11. Earth Engine Applications#

11.1. Introduction#

11.2. Technical requirements#

conda create -n gee python
conda activate gee
conda install -c conda-forge mamba
mamba install -c conda-forge geemap pygis
jupyter lab

Open in Colab

# pip install pygis
import ee
import geemap
geemap.ee_initialize()

11.3. Forest cover change analysis#

Map = geemap.Map()
Map.add_basemap('HYBRID')
Map
dataset = ee.Image('UMD/hansen/global_forest_change_2021_v1_9')
dataset.bandNames().getInfo()
first_bands = ['first_b50', 'first_b40', 'first_b30']
first_image = dataset.select(first_bands)
Map.addLayer(first_image, {'bands': first_bands, 'gamma': 1.5}, 'Year 2000 Bands 5/4/3')
last_bands = ['last_b50', 'last_b40', 'last_b30']
last_image = dataset.select(last_bands)
Map.addLayer(last_image, {'bands': last_bands, 'gamma': 1.5}, 'Year 2021 Bands 5/4/3')
treecover = dataset.select(['treecover2000'])

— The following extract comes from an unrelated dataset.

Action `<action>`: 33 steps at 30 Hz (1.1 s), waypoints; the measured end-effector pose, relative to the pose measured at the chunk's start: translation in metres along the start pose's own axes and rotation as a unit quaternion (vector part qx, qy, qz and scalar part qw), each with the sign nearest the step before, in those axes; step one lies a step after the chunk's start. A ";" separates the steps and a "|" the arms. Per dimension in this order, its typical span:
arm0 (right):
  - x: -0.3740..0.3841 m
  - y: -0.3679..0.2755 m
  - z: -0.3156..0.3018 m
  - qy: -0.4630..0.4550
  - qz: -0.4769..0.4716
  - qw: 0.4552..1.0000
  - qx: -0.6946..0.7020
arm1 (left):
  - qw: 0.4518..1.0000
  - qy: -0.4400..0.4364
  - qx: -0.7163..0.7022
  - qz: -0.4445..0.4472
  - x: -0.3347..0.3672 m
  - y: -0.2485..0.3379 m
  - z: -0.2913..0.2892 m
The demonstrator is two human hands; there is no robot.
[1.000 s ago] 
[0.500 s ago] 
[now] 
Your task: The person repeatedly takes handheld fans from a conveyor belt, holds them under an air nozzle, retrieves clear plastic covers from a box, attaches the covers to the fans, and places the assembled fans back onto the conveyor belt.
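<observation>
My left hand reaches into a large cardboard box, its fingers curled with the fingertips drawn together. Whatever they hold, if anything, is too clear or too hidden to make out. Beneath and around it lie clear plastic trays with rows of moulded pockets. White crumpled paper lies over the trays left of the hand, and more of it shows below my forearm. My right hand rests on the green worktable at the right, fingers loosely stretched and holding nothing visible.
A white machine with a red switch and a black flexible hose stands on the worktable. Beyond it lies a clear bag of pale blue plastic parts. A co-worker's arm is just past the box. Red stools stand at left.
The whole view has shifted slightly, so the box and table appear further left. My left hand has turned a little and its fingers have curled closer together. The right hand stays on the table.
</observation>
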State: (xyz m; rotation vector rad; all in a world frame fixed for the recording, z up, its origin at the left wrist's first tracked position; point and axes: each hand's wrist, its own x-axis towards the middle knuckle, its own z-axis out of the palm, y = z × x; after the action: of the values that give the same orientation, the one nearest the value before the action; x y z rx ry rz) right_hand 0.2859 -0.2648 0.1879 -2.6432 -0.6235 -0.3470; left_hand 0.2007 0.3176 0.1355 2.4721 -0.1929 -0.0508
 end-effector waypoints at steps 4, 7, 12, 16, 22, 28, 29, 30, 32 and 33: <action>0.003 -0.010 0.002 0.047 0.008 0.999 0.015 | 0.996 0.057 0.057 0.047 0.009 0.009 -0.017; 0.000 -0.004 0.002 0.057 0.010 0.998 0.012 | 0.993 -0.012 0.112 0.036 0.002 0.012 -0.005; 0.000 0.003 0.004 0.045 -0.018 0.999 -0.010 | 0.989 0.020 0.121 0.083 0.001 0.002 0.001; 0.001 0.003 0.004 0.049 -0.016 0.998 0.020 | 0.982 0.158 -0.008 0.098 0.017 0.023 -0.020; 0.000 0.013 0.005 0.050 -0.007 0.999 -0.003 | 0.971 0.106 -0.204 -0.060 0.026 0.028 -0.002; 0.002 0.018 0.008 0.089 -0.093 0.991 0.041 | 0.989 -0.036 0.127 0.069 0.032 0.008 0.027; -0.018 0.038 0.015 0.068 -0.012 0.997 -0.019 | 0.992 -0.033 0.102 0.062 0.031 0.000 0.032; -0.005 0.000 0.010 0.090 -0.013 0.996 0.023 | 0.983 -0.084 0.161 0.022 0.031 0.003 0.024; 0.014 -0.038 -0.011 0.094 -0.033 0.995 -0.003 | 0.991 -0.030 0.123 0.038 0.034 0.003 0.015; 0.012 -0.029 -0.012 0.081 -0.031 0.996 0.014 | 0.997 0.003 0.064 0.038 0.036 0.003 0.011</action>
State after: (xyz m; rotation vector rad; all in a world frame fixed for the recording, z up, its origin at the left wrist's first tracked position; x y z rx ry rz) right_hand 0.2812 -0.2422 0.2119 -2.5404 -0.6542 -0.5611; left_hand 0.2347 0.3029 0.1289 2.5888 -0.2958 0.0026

treeCoverVisParam = {'min': 0, 'max': 100, 'palette': ['black', 'green']}

name1 = 'Tree cover (%)'
Map.addLayer(treecover, treeCoverVisParam, name1)
Map.add_colorbar(treeCoverVisParam, label=name1, layer_name=name1)
Map
threshold = 10
treecover_bin = treecover.gte(threshold).selfMask()
treeVisParam = {'palette': ['green']}
Map.addLayer(treecover_bin, treeVisParam, 'Tree cover bin')
treeloss_year = dataset.select(['lossyear'])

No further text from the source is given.